As concern around COVID-19 rises, more and more pharmaceutical companies are weighing in with their offerings.
The developments come as the UK is reporting the biggest overnight jump in cases, bringing the total to 87 infected patients.
First up, Takeda - Japan’s biggest drugmaker - has revealed that it is initiating the development of an anti-SARS-CoV-2 polyclonal hyperimmune globulin (H-IG) for the virus.
The plasma-derived therapy has previously been shown to be effective in the treatment of severe acute viral respiratory infections, and is said to be a potential treatment for COVID-19, also referred to as coronavirus.
“We will do all that we can to address the novel coronavirus threat,” said Dr Rajeev Venkayya, president of Takeda’s Vaccine Business Unit and co-lead of the company’s COVID-19 response team.
He continued to say the company has “identified relevant assets and capabilities” and that it is "hopeful that we can expand the treatment options for patients with COVID-19 and the providers caring for them.”
The business is also currently in discussions with multiple national health and regulatory agencies and health care partners in the US, Asia, and Europe to expeditiously move the research into TAK-888 forward.

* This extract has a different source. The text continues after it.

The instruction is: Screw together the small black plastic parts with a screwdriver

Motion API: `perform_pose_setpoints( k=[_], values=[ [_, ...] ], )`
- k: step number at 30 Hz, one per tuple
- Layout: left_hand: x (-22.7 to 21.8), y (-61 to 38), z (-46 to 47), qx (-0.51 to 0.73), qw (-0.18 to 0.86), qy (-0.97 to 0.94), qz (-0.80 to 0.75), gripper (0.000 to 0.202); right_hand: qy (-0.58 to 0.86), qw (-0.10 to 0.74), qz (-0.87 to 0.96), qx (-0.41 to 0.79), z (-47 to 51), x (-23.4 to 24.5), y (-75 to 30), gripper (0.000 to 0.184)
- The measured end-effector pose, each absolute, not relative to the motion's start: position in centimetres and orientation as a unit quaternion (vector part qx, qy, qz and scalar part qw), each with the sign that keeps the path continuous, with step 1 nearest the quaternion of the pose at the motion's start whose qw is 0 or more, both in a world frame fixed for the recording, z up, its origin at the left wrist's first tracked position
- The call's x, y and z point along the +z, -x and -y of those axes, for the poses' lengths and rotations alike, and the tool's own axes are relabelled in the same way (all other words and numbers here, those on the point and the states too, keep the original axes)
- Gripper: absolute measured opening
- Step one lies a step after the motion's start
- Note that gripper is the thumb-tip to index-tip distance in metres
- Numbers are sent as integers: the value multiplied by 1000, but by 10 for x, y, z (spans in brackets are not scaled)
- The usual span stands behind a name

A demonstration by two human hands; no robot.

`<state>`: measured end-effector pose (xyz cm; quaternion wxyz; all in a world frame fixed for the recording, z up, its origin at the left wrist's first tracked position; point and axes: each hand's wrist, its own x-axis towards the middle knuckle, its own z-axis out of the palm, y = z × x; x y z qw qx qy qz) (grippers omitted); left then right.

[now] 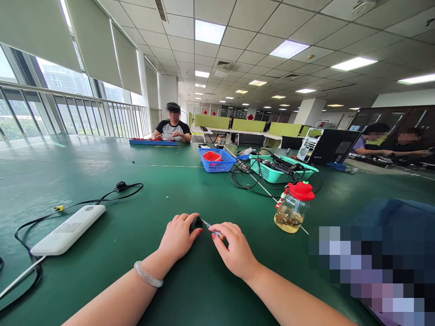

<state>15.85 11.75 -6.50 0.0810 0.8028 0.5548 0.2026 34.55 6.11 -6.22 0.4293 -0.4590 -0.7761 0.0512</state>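
Note:
Between the thumb and fingers of my left hand [179,236] is a small black part [196,223], too small to name, held just above or on the green table [217,194]. My right hand [235,248] is closed round the handle of a small screwdriver [217,231]. The screwdriver's thin shaft points left and its tip reaches the black part or ends right beside it; the exact contact is hidden by my fingers. A pale bangle [148,274] sits on my left wrist.
A white power bank [70,230] with cables lies left. A red-lidded glass jar [292,208] stands right. Farther back are a blue basket [217,165], a green basket of cables [275,174] and an open laptop [335,146]. A person [172,127] sits opposite.

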Motion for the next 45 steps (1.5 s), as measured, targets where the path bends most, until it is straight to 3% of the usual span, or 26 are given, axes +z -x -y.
perform_pose_setpoints(
  k=[7,20,28,34,37,39,41,45],
  values=[
    [-63,-159,-117,198,91,-814,-538,42,455,430,778,45,-61,-61,-345,17],
    [-59,-161,-115,192,99,-808,-549,20,450,429,781,52,-60,-59,-345,18],
    [-58,-161,-115,186,96,-806,-554,29,439,431,786,54,-60,-60,-345,17],
    [-64,-157,-122,200,68,-805,-554,25,408,438,800,36,-60,-60,-347,14],
    [-66,-154,-124,199,55,-807,-553,27,403,469,780,99,-63,-64,-348,13],
    [-66,-152,-124,191,51,-812,-549,30,412,520,714,225,-69,-69,-348,9],
    [-65,-150,-121,185,49,-816,-546,32,421,599,544,410,-76,-74,-348,24],
    [-64,-151,-111,183,45,-815,-548,31,428,632,449,463,-93,-82,-349,45]
  ],
)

Another company jumping to the ring is Arcturus, who is collaborating with Duke-NUS Medical School to develop a COVID-19 vaccine based on the company's STARR Technology.
The STARR platform combines self-replicating RNA with the lipid-mediated LUNAR nanoparticle delivery system to generate an immune response or drive therapeutic protein expression. As a result, the business says the technology "is expected to provide lower dose requirements [and] sustained protein expression compared to non-self-replicating RNA-based vaccines, and potentially enable us to produce vaccines more quickly and simply.”

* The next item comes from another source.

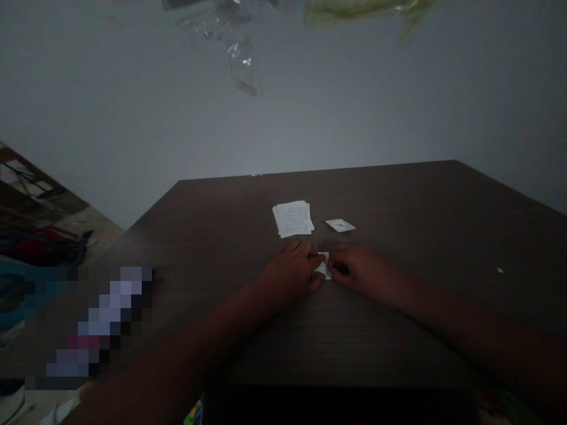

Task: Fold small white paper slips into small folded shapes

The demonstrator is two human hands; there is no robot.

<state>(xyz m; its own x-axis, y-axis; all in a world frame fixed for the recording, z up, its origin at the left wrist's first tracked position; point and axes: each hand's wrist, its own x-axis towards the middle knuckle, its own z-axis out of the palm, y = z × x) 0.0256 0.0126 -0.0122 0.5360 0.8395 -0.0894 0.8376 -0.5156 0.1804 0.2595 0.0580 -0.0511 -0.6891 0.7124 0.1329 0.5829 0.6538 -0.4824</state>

Also offering its services, Veeva - the cloud-computing company for pharma and life sciences - is offering its remote engagement technology for free, in order to help pharma companies and HCPs battle the virus.
The firm says that offering its 'Veeva Engage' technology up is a response to the potentially “crippling effect” that the outbreak could have on how patients receive care, giving reps and doctors the opportunity to meet online through their preferred mobile devices to keep delivering care.
Of the 87 cases reported in the UK, there are 80 in England, three in Scotland, three in Northern Ireland and just one in Wales.